OREGON STATE UNIVERSITY

Self Care After a Traumatic Loss or Event

Taking care of yourself is important to prevent further problems and stress from developing. The following have been found to be helpful in coping with traumatic grief:

  • The most important thing you can do for yourself during this time is to spend time with friends or family, face-to-face. Social support, more than any other factor, will help prevent you from feeling depressed and anxious.
  • Maintain a regular daily routine by setting times for waking, meals, and going to bed.
  • Eat a balanced diet and drink plenty of water, even if your appetite has diminished significantly.
  • Avoid too much caffeine, as it will interrupt your sleep.
  • If you’re having trouble sleeping, develop a relaxing pre-sleep routine. Wind down with a book, crossword puzzle, or quite music before bed rather than watching television.
  • Enjoy outdoor activities such as going for a walk or playing catch with a friend. They will take you away from the stress and refresh you mentally.
  • Exercise helps to counteract depression and makes you feel good physically and mentally. The exercise does not need to be strenuous.
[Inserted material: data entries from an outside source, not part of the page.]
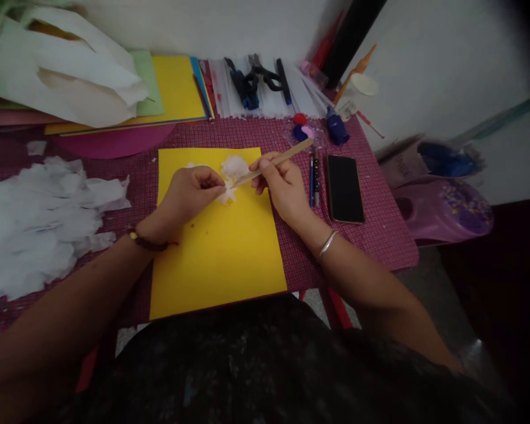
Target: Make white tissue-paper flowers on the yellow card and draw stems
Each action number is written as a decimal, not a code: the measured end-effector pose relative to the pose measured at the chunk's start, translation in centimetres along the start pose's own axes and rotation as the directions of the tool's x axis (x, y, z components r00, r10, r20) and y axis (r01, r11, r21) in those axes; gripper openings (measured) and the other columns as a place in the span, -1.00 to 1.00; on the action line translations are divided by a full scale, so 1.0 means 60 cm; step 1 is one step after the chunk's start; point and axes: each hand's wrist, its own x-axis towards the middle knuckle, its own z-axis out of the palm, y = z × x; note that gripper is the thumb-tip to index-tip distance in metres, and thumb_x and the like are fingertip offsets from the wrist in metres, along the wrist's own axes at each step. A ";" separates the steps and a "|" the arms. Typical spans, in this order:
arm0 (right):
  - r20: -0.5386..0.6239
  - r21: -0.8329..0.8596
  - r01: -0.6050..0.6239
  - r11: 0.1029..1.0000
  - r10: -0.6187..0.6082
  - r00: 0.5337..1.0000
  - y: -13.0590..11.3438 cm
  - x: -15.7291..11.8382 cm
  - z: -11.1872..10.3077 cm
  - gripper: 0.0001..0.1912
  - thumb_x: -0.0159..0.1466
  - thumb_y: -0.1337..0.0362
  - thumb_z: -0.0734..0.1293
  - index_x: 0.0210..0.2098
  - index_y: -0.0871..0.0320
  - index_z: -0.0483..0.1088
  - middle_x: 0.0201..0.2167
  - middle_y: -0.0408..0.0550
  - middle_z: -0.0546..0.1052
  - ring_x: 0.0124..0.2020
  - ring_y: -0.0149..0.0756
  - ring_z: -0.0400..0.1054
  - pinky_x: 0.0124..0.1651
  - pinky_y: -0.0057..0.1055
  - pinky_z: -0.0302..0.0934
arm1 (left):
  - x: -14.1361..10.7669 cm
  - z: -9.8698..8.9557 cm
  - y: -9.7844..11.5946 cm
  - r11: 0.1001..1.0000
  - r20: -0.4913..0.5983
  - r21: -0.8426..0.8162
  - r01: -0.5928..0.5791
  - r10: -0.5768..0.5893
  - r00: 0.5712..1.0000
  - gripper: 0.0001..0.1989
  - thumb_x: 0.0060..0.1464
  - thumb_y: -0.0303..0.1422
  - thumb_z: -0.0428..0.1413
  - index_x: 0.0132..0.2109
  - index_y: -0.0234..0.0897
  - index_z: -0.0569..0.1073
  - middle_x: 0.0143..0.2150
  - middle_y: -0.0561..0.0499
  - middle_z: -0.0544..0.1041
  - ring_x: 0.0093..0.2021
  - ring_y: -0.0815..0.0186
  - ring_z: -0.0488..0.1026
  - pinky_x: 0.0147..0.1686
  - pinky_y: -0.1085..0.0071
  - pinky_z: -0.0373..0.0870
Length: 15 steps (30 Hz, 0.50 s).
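Note:
A yellow sheet of paper lies flat on the table in front of me. My right hand grips a flat wooden stick, its lower tip reaching down to a small white paper flower. On the left side of that flower, my left hand pinches its edge between thumb and fingers. Just above sits a rounder white paper flower on the sheet. Part of another white piece shows behind my left hand, mostly hidden.
Piled white paper cutouts cover the table's left side. A phone and two slim pens lie to the right. Farther back are a dark blue bottle, black-handled tools and stacked coloured sheets.

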 end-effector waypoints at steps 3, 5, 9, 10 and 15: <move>0.077 -0.055 0.035 0.998 -0.031 0.997 -0.007 -0.009 0.008 -0.44 0.50 -0.27 0.26 -0.23 0.10 0.47 -0.43 -0.18 0.48 -0.45 -0.43 0.37 -0.37 -0.49 0.33 | 0.001 0.003 -0.003 1.000 0.006 -0.009 0.003 -0.003 1.000 -0.88 -0.05 -0.24 0.23 -0.43 -0.17 0.56 -0.46 0.02 0.59 -0.41 0.24 0.48 -0.42 0.37 0.30; 0.122 -0.111 0.062 0.992 -0.048 0.991 -0.008 -0.014 0.013 -0.43 0.50 -0.28 0.23 -0.22 0.10 0.46 -0.41 -0.16 0.49 -0.43 -0.41 0.38 -0.35 -0.46 0.33 | 0.003 0.004 -0.005 1.000 0.002 -0.009 0.000 0.000 1.000 -0.87 -0.05 -0.23 0.23 -0.43 -0.18 0.56 -0.45 0.01 0.59 -0.40 0.24 0.48 -0.42 0.37 0.29; 0.188 -0.224 0.148 0.963 -0.106 0.976 -0.007 -0.019 0.015 -0.44 0.54 -0.24 0.19 -0.21 0.12 0.46 -0.34 -0.09 0.55 -0.35 -0.34 0.44 -0.27 -0.38 0.33 | 0.004 0.003 -0.004 0.999 0.007 -0.036 -0.010 0.010 1.000 -0.83 -0.02 -0.22 0.23 -0.41 -0.21 0.58 -0.44 -0.01 0.60 -0.39 0.25 0.46 -0.39 0.35 0.29; 0.201 -0.249 0.168 0.954 -0.119 0.972 -0.007 -0.019 0.013 -0.45 0.55 -0.21 0.18 -0.20 0.12 0.47 -0.33 -0.07 0.56 -0.34 -0.32 0.45 -0.25 -0.36 0.33 | 0.004 0.002 -0.002 0.999 0.008 -0.034 -0.017 0.017 1.000 -0.83 -0.01 -0.21 0.22 -0.41 -0.21 0.58 -0.45 0.01 0.59 -0.40 0.26 0.45 -0.38 0.35 0.29; 0.270 -0.391 0.267 0.881 -0.168 0.948 -0.009 -0.019 0.006 -0.55 0.58 -0.02 0.17 -0.17 0.13 0.53 -0.22 0.02 0.61 -0.23 -0.20 0.50 -0.08 -0.24 0.35 | -0.005 -0.003 0.009 0.997 -0.067 -0.075 -0.028 0.023 0.997 -0.80 0.12 -0.18 0.21 -0.34 -0.20 0.58 -0.41 0.03 0.58 -0.38 0.27 0.42 -0.36 0.34 0.31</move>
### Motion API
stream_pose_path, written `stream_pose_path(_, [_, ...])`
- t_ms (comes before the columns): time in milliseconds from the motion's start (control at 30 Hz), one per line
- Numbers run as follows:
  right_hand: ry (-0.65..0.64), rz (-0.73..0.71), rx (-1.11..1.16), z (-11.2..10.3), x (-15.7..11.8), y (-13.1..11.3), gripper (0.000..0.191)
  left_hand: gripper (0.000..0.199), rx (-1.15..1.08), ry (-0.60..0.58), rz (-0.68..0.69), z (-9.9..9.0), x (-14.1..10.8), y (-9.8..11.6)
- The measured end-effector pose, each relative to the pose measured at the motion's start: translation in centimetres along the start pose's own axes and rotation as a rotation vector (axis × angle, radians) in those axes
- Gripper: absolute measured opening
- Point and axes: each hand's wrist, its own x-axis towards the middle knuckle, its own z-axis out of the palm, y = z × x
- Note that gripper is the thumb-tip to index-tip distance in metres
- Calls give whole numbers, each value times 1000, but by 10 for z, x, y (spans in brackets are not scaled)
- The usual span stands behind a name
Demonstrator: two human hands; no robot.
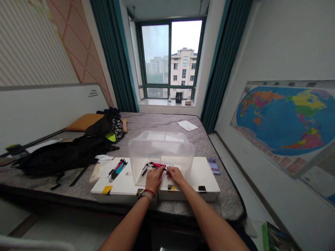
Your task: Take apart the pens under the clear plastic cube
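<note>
Bare left hand (154,178) and bare right hand (176,175) meet at the mouth of a clear plastic bin (136,151) tipped on its side across flat white boxes (206,177); its walls probably keep loose parts from rolling. Each grip pinched small, fingertips apparently steadying a slim dark piece (165,169) between them. Red-pink pens (157,165) lie just beyond. Slim black, red and turquoise pens (118,171) bunched left, seemingly clear of the elbows.
</note>
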Motion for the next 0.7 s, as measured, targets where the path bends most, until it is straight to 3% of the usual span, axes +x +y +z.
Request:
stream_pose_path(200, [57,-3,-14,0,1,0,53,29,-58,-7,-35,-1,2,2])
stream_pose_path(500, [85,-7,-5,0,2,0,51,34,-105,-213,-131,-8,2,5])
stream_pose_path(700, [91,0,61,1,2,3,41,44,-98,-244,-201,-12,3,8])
If you have doubts about your fitness, consult your doctor.
  • Try different relaxation techniques such as meditation, massage, listening to music, visualization, or yoga.
  • Engage in something creative like writing, drawing, playing an instrument, dancing, etc.
  • Avoid seeking relief through alcohol, smoking, medication, and other drugs.
  • Some people find it helpful to spend fifteen to thirty minutes alone every day to reflect on their emotions and thoughts. Turning off your phone ensures that you won't be disturbed.
  • Try keeping a journal. Writing down your feelings and memories of your loved one can be comforting and helpful in seeing how your grief changes over a period of weeks and months.